Abstract and Introduction
Abstract
This special issue explores a range of health information technology (HIT) issues that can help primary care practices and patients. Findings address the design of HIT systems, primarily electronic health records (EHRs), the utility of various functionalities, and implementation strategies that ensure the greatest value. The articles also remind us that, while HIT can support the delivery of care, it is not a panacea. To be effective, functionality needs to be relevant and timely for both the clinician and patient. Prompts and better documentation can improve care, and "prompt fatigue" is not inevitable. Information presented within EHRs needs to be actionable. There is an ongoing tension between information overload and the right—and helpful—information. Even the order of presentation of information can make a difference in the outcome. Whether supported by HIT or not, basic tenants of care, such as including the whole care team in trainings, communicating with other providers, and engaging patients, remain essential. The studies in this issue will prove useful for informatics developers, practices and health systems making HIT decisions, and care teams refining HIT to support the needs of their patients.
Introduction
If your practice is like mine, you cannot walk down the hall without hearing someone complain about your electronic health record (EHR).
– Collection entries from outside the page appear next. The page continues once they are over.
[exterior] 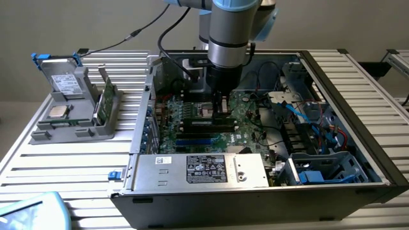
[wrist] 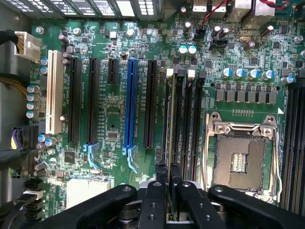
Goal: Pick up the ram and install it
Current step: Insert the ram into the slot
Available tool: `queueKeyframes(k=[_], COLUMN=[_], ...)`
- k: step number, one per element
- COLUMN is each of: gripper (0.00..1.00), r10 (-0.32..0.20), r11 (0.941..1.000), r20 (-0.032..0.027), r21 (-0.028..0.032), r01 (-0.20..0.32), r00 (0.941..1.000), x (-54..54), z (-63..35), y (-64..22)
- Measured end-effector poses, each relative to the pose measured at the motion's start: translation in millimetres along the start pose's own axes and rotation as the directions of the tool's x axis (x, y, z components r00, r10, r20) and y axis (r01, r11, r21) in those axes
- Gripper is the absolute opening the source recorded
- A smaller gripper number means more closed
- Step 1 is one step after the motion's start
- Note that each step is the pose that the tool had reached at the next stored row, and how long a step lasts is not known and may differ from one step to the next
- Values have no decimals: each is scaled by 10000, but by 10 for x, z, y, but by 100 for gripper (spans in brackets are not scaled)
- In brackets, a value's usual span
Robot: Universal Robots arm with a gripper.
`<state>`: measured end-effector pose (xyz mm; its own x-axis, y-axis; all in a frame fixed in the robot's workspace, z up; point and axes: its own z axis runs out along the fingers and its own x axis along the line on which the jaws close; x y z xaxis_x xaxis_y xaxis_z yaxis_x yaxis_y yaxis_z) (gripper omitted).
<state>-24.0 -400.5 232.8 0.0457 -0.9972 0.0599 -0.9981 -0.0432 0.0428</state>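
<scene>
Tool (wrist: 168,168) w/ ram (exterior: 223,107) over DIMM slots (wrist: 183,119), inside PC case (exterior: 357,120).
Jaws narrow, clamped on ram; stick upright, edge-on, in line w/ black slots on mobo (wrist: 114,109), near open CPU socket (wrist: 238,160). Can't tell if ram touches slot. Case on slatted counter (exterior: 70,163).

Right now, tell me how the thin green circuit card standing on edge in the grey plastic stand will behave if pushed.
The thin green circuit card is a flat board, so probably stiff and light. Standing on edge in the grey plastic stand, it would likely tilt under a sideways push. Its exposed face suggests it scratches or cracks easily.
</scene>
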Motion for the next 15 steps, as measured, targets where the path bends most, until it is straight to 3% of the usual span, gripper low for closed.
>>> queueKeyframes(k=[9, 15], gripper=[14, 14], r10=[0, 2], r11=[10000, 10000], r20=[-1, -34], r21=[0, -3], r01=[0, -2], r00=[10000, 10000], x=[-2, -3], z=[25, 42], y=[-8, -8])
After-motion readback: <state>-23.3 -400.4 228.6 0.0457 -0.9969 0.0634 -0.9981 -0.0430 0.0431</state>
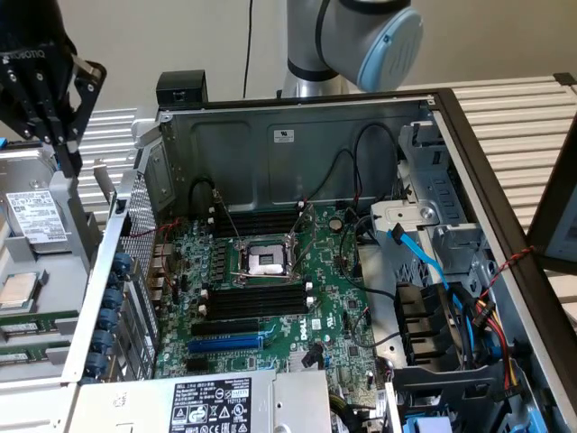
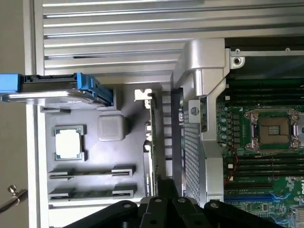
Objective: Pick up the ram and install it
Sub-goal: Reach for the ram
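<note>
Two ram sticks [image 2: 90, 173] lie flat in the holders of a grey tray [image 2: 95, 152] beside the computer case; in the exterior view the ram [image 1: 25, 317] is a set of green strips at the far left. My black gripper [image 1: 63, 149] hangs above that tray, apart from the sticks, with its fingers shut and nothing visible between them. Its dark linkage [image 2: 161, 211] is in the wrist view. The black memory slots [image 1: 255, 298] lie below the processor socket [image 1: 266, 262] on the green motherboard, and the wrist view has these slots [image 2: 256, 164] too.
The tray also carries a hard drive [image 1: 36, 216] in a blue caddy, a processor chip [image 2: 69, 144] and a grey square block [image 2: 112, 127]. A thin green board edge [image 2: 151, 142] stands between tray and case wall [image 1: 108, 271]. Cables [image 1: 424, 262] and a drive cage crowd the exterior view's right.
</note>
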`<state>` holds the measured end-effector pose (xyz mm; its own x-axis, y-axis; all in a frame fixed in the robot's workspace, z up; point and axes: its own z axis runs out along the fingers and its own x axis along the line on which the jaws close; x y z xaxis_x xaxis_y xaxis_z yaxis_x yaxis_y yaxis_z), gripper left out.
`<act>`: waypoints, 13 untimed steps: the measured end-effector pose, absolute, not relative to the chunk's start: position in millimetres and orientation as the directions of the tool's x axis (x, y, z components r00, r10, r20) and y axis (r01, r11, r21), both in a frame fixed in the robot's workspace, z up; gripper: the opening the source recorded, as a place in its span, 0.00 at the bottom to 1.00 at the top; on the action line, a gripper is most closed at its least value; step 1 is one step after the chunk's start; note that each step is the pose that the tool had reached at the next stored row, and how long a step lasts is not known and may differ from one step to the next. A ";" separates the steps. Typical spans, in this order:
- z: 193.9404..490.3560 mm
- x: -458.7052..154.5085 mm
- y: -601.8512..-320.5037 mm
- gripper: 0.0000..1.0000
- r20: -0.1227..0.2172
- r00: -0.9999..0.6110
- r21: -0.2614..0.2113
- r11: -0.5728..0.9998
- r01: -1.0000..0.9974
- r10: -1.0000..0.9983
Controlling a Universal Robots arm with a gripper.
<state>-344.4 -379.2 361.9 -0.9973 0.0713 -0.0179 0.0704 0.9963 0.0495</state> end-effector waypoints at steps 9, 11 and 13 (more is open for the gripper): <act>350.3 -385.5 -377.3 0.10 -0.018 -0.997 0.049 0.996 0.070 0.071; 348.1 -394.4 -377.2 0.10 -0.018 -0.997 0.050 0.996 0.070 0.071; 346.3 -403.6 -377.2 0.10 -0.019 -0.997 0.052 0.996 0.070 0.071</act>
Why is the system so slow today? Why can't the EHR help me with … [insert some important patient care task]? Why does the EHR always make me … [insert some annoying meaningful use requirement]? Why does it take so long to … [insert something you do dozens of times each day]?
These complaints are not surprising. An EHR is literally right in front of most clinicians' face for over 8 hours every day. Clinicians' lives revolve around their EHR. A clinician commonly accesses, views, and enters information in the EHR throughout a patient encounter. Minutes between patient time and even personal time is spent completing tasks and messaging patients through the EHR. Despite its prominence in our life, EHRs, and health information technology (HIT) more broadly, are still in their infancy. We only started incenting practices and hospitals to adopt EHRs in 2009. Not until 2016 will meaningful use focus on improved outcomes. At best, clinicians are ambivalent as to whether they are satisfied with their EHR and whether they think it helps patients. In fact, clinician dissatisfaction and burnout is at an all-time high, in part directly because of the burdens imposed by EHRs.
Yet, if your practice is like mine, you would never go back to paper records. EHRs can better organize information, remind us about what we need to do, coordinate and track activities over time and across team members, and support communication with patients and specialists. Much of what family physicians do centers on information: to make good decisions, to coordinate care, and to empower patients with information. And there is hope for the future—EHRs can get better. The secretary of Health and Human Services has gone so far as to pledge to make clinicians happier by making their EHR better.